HOW TO COMPLETE THIS TASK >>
Give an exact copy of the data that follows.

STORED DATA >>
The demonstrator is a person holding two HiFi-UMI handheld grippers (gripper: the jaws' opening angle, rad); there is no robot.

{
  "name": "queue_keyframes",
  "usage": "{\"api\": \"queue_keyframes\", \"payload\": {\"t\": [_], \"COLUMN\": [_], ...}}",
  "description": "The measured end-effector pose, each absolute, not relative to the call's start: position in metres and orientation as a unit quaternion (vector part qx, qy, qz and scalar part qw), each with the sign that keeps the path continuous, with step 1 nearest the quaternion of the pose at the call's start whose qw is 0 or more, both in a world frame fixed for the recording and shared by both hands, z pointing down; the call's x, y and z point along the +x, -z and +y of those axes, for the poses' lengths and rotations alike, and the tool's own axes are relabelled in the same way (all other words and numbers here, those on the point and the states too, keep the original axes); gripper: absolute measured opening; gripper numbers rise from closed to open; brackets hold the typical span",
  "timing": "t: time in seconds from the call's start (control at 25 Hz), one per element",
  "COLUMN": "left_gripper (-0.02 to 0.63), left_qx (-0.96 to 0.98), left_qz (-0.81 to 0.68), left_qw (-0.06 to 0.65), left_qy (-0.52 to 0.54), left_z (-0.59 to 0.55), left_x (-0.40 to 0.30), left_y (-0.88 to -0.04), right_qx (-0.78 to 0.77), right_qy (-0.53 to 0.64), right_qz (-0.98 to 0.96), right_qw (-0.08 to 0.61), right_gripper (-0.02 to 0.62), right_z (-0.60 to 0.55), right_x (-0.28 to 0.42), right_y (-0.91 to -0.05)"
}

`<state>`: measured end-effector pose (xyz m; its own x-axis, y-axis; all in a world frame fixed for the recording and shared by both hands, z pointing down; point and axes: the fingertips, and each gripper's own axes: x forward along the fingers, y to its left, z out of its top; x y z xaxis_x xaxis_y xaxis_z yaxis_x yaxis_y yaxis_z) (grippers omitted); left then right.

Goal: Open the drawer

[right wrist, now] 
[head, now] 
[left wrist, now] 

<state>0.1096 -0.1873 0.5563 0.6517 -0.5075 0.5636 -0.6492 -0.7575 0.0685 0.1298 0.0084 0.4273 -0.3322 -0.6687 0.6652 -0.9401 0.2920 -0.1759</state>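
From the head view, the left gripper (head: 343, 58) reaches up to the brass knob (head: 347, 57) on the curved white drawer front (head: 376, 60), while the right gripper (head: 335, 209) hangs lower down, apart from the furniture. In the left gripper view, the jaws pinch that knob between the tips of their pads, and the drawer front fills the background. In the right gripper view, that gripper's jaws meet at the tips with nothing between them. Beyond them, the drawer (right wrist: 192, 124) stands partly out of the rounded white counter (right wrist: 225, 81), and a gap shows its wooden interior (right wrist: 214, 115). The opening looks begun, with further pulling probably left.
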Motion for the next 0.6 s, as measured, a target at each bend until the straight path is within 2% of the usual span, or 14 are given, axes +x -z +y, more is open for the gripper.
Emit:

SOLVED EXERCISE >>
The demonstrator is a person holding two HiFi-UMI handheld grippers (gripper: the jaws' opening angle, rad); there is no robot.

{
  "name": "queue_keyframes",
  "usage": "{\"api\": \"queue_keyframes\", \"payload\": {\"t\": [_], \"COLUMN\": [_], ...}}",
  "description": "The measured end-effector pose, each absolute, not relative to the call's start: position in metres and orientation as a unit quaternion (vector part qx, qy, qz and scalar part qw), each with the sign that keeps the path continuous, with step 1 nearest the quaternion of the pose at the call's start whose qw is 0 or more, both in a world frame fixed for the recording and shared by both hands, z pointing down; the call's x, y and z point along the +x, -z and +y of those axes, for the poses' lengths and rotations alike, and the tool's own axes are relabelled in the same way (all other words and numbers here, those on the point and the states too, keep the original axes); gripper: absolute measured opening; gripper numbers rise from closed to open; brackets hold the typical span",
  "timing": "t: time in seconds from the call's start (control at 25 Hz), one per element",
  "COLUMN": "left_gripper (-0.02 to 0.63), left_qx (-0.96 to 0.98), left_qz (-0.81 to 0.68), left_qw (-0.06 to 0.65), left_qy (-0.52 to 0.54), left_z (-0.59 to 0.55), left_x (-0.40 to 0.30), left_y (-0.88 to -0.04), right_qx (-0.78 to 0.77), right_qy (-0.53 to 0.64), right_qz (-0.98 to 0.96), right_qw (-0.08 to 0.61), right_gripper (-0.02 to 0.62), right_z (-0.60 to 0.55), right_x (-0.28 to 0.42), right_y (-0.91 to -0.05)"
}

`<state>`: measured end-effector pose (xyz m; its own x-axis, y-axis; all in a world frame fixed for the recording and shared by both hands, z pointing down; point and axes: the fingertips, and each gripper's own axes: x forward along the fingers, y to its left, z out of its top; x y z xaxis_x xaxis_y xaxis_z yaxis_x yaxis_y yaxis_z) (grippers omitted); left then right.

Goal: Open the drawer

[right wrist, now] 
[head, now] 
[left wrist, now] 

<state>0.1096 -0.1873 0.5563 0.6517 -0.5075 0.5636 -0.6492 -0.7575 0.0685 0.1298 0.0084 0.4273 -0.3322 -0.6687 0.6652 -0.9401 0.2920 -0.1759</state>
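From the head view, the left gripper (head: 343, 58) reaches up to the brass knob (head: 347, 57) on the curved white drawer front (head: 376, 60), while the right gripper (head: 335, 209) hangs lower down, apart from the furniture. In the left gripper view, the jaws pinch that knob between the tips of their pads, and the drawer front fills the background. In the right gripper view, that gripper's jaws meet at the tips with nothing between them. Beyond them, the drawer (right wrist: 192, 124) stands partly out of the rounded white counter (right wrist: 225, 81), and a gap shows its wooden interior (right wrist: 214, 115). The opening looks begun, with further pulling probably left.
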Motion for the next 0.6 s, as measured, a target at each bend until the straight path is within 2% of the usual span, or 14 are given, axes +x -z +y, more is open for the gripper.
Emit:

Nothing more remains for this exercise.